-1

I'm doing some measurements in the lab and want to transform them into some nice Python plots. The problem is the way the software exports CSV files, as I can't find a way to properly read the numbers. It looks like this:

-10;-0,0000026  
-8;-0,00000139  
-6;-0,000000546   
-4;-0,000000112  
-2;-5,11E-09  
0,0000048;6,21E-09  
2;0,000000318  
4;0,00000304  
6;0,0000129  
8;0,0000724  
10;0,000268  

Separation by ; is fine, but I need every , to be .. Ideally I would like Python to be able to read numbers such as 6.21E-09 as well, but I should be able to fix that in excel...

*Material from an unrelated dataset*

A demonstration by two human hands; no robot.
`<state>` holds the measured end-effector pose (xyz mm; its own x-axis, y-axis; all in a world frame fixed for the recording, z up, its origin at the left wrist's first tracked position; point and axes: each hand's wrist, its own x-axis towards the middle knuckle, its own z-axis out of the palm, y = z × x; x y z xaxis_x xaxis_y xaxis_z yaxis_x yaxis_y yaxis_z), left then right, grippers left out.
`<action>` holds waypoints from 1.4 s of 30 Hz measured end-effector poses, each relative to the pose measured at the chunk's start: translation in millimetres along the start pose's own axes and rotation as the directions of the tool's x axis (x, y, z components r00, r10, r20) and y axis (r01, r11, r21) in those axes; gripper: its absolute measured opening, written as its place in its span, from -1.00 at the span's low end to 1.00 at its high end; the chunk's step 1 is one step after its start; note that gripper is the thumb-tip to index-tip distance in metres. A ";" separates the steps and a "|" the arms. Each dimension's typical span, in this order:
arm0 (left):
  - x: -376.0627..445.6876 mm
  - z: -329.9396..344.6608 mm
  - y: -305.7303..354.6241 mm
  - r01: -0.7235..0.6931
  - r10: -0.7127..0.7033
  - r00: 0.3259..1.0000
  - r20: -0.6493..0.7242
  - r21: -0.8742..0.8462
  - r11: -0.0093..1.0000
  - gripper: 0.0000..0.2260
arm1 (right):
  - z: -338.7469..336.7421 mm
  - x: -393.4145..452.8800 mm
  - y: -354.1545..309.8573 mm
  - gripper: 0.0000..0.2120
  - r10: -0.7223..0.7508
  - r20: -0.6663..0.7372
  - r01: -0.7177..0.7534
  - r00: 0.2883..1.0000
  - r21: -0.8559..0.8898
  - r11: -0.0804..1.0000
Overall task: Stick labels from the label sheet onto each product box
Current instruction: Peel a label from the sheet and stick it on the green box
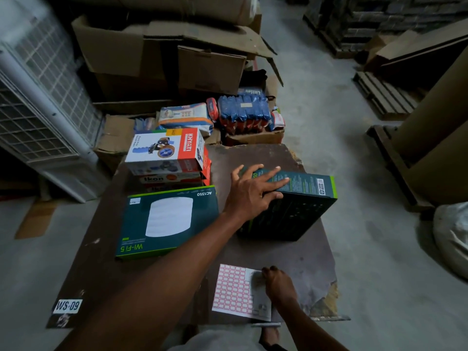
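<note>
The left hand [253,191] lies with fingers spread flat on the tilted dark box [301,198], its grip holding nothing. The right hand [277,285] curls its fingertips on the label sheet [233,290], near the worktop [291,254] front edge; the box lies straight beyond it.

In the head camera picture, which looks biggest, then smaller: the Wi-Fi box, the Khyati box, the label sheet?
1. Wi-Fi box
2. Khyati box, though it sits farther away, so it is unsure
3. label sheet, partly hidden under a hand

Worn brown board [253,158], green Wi-Fi box [167,221], tilted dark box [298,211], stacked boxes [167,158], label sheet [233,291], WS-09 tag [67,305]
</note>
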<state>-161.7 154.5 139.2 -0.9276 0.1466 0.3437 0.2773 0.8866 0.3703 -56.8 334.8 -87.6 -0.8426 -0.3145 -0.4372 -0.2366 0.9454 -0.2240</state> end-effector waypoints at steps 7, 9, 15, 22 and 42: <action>2.7 1.0 -1.1 0.000 0.000 1.000 -0.007 -0.025 1.000 -0.65 | -4.9 0.1 1.3 -0.69 -0.025 0.021 0.025 0.999 -0.011 1.000; 1.9 1.7 -1.8 -0.004 0.004 1.000 -0.010 -0.030 1.000 -0.65 | -5.1 0.1 1.9 -0.68 -0.028 0.033 0.029 0.999 -0.028 0.999; 0.9 3.4 -2.6 0.000 0.000 1.000 -0.009 -0.033 0.999 -0.64 | -10.5 -1.1 6.7 -0.63 -0.037 0.048 0.038 0.998 -0.010 0.999; 1.6 2.8 -2.5 -0.002 0.001 1.000 -0.007 -0.035 0.999 -0.64 | -14.3 -9.7 18.7 -0.59 -0.028 0.061 0.024 0.998 0.063 0.998; 5.1 5.1 -4.0 0.004 -0.004 0.999 -0.041 -0.006 1.000 -0.63 | -235.3 -40.3 -32.8 -0.94 0.186 -0.874 0.408 0.449 0.386 0.828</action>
<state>-168.8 153.9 135.1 -0.9176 0.1244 0.3775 0.2749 0.8845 0.3769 -128.9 336.5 142.3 -0.8454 0.1093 0.5229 -0.3526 0.6213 -0.6998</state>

My main issue: Change every , to . so Python can read them as a float.

Tomerikoo
  • 18,379
  • 16
  • 47
  • 61
user12212883
  • 1
  • 1
  • 1

3 Answers3

0

The simplest way would be for you to convert them to string and then use the .replace() method to pretty much do anything. For i.e.

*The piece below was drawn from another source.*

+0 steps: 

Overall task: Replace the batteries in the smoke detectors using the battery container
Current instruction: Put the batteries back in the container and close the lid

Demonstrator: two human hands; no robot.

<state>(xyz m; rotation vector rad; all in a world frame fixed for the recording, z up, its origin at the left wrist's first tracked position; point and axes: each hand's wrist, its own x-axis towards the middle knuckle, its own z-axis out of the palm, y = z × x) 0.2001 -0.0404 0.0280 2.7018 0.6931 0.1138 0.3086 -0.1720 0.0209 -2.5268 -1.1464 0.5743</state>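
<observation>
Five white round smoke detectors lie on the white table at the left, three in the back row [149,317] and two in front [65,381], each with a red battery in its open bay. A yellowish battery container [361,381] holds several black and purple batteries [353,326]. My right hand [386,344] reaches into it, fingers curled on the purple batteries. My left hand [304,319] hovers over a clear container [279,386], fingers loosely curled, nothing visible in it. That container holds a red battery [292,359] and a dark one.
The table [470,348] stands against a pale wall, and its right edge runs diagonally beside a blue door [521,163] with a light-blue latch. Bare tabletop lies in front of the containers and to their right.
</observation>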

txt = "0,0000048;6,21E-09"
txt = txt.replace(';', '.')

You could also read the CSV file (I don't know how you are reading the file) but depending on the library, you could change the 'delimiter' (to : for example). CSV is Comma-separated values and as the name implies, it separates columns by means of '.

0

You can do whatever you want in Python, for example:

import csv

with open('path_to_csv_file', 'r') as csv_file:
    data = list(csv.reader(csv_file, delimiter=';'))

data = [(int(raw_row[0]), float(raw_row[1].replace(',', '.'))) for row in data]

with open('path_to_csv_file', 'w') as csv_file:
    writer = csv.writer(csv_file, delimiter=';')
    writer.writerows(data)
Adirio
  • 5,040
  • 1
  • 14
  • 26
  • I edited to make it a one-liner, using int for the first column to prevent the 2.0 notation and float with the replacement of `,` by `.` for the second column. – Adirio Oct 19 '20 at 10:25
  • Thank you very much, this helped! My problem is solved. – user12212883 Oct 21 '20 at 12:29
0

Can you consider a regex to match the ',' all in the text, then loop the match results in a process that takes ',' to '.'.